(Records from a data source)

== == ==

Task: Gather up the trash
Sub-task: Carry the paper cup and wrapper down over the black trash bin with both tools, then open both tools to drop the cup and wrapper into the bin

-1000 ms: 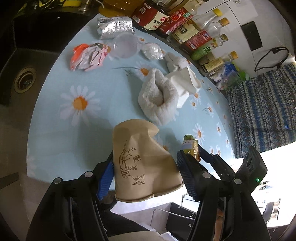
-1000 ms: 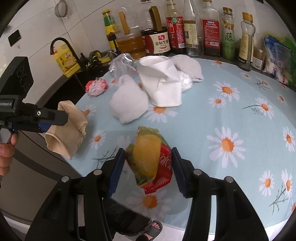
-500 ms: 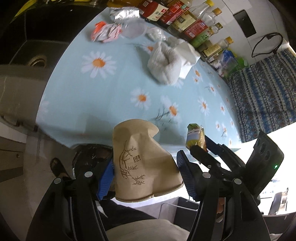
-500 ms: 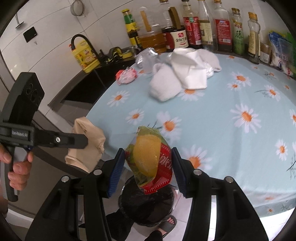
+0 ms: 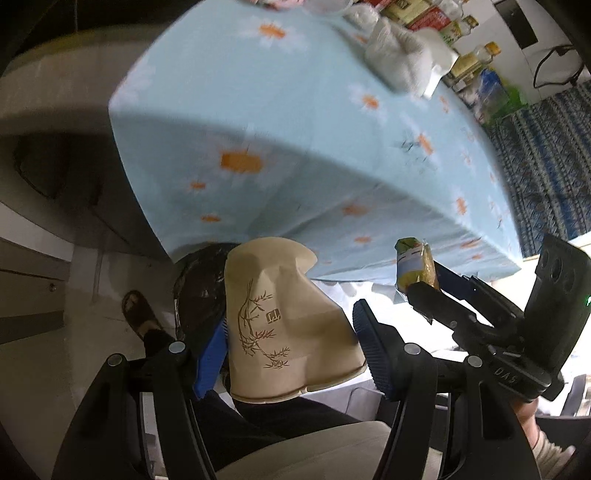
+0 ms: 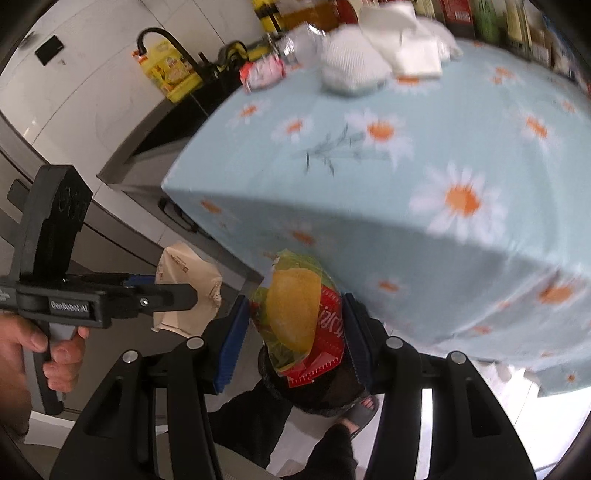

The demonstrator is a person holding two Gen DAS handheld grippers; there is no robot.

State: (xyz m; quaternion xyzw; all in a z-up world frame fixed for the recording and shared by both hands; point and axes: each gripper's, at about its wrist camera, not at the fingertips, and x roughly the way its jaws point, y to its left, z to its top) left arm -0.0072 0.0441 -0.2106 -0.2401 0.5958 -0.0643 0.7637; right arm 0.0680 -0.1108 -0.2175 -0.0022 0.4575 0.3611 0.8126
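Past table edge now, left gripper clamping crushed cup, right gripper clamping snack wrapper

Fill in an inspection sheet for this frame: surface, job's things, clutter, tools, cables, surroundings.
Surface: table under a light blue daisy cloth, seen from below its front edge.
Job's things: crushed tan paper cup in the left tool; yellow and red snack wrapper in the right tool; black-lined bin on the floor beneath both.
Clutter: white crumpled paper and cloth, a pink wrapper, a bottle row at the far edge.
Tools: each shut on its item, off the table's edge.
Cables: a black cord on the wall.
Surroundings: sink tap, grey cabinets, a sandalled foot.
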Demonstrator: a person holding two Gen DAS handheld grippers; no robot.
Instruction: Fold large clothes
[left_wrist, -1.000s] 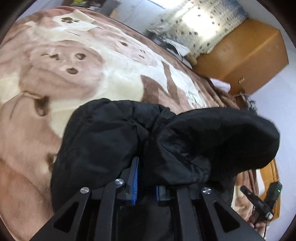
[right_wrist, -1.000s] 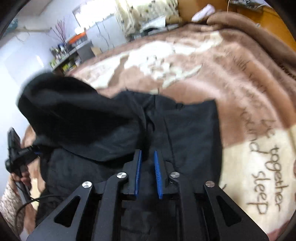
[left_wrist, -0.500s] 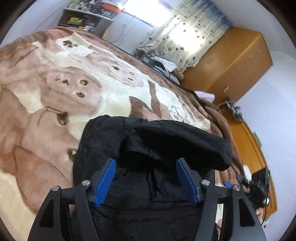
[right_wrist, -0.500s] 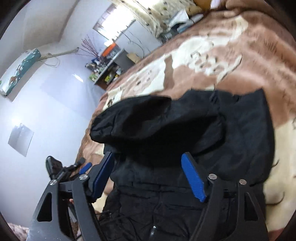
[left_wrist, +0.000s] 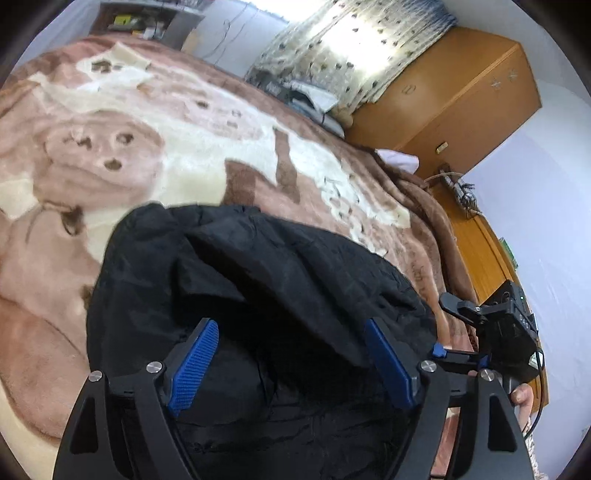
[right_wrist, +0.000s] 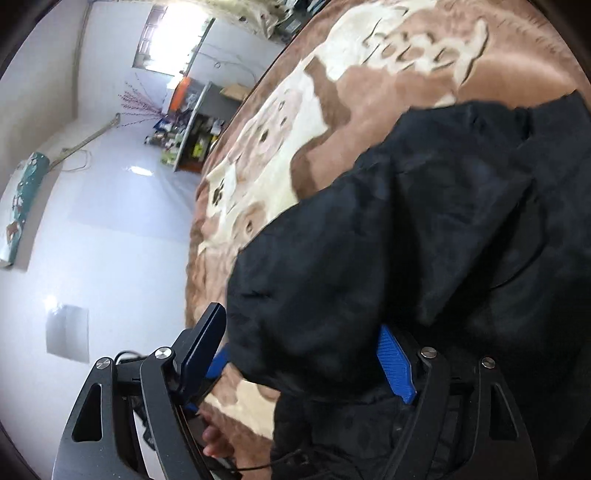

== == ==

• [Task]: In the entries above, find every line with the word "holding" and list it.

• [Expected answer]:
The demonstrator is a person holding two Gen DAS handheld grippers; there is no robot.
Demonstrator: a person holding two Gen DAS handheld grippers; no robot.

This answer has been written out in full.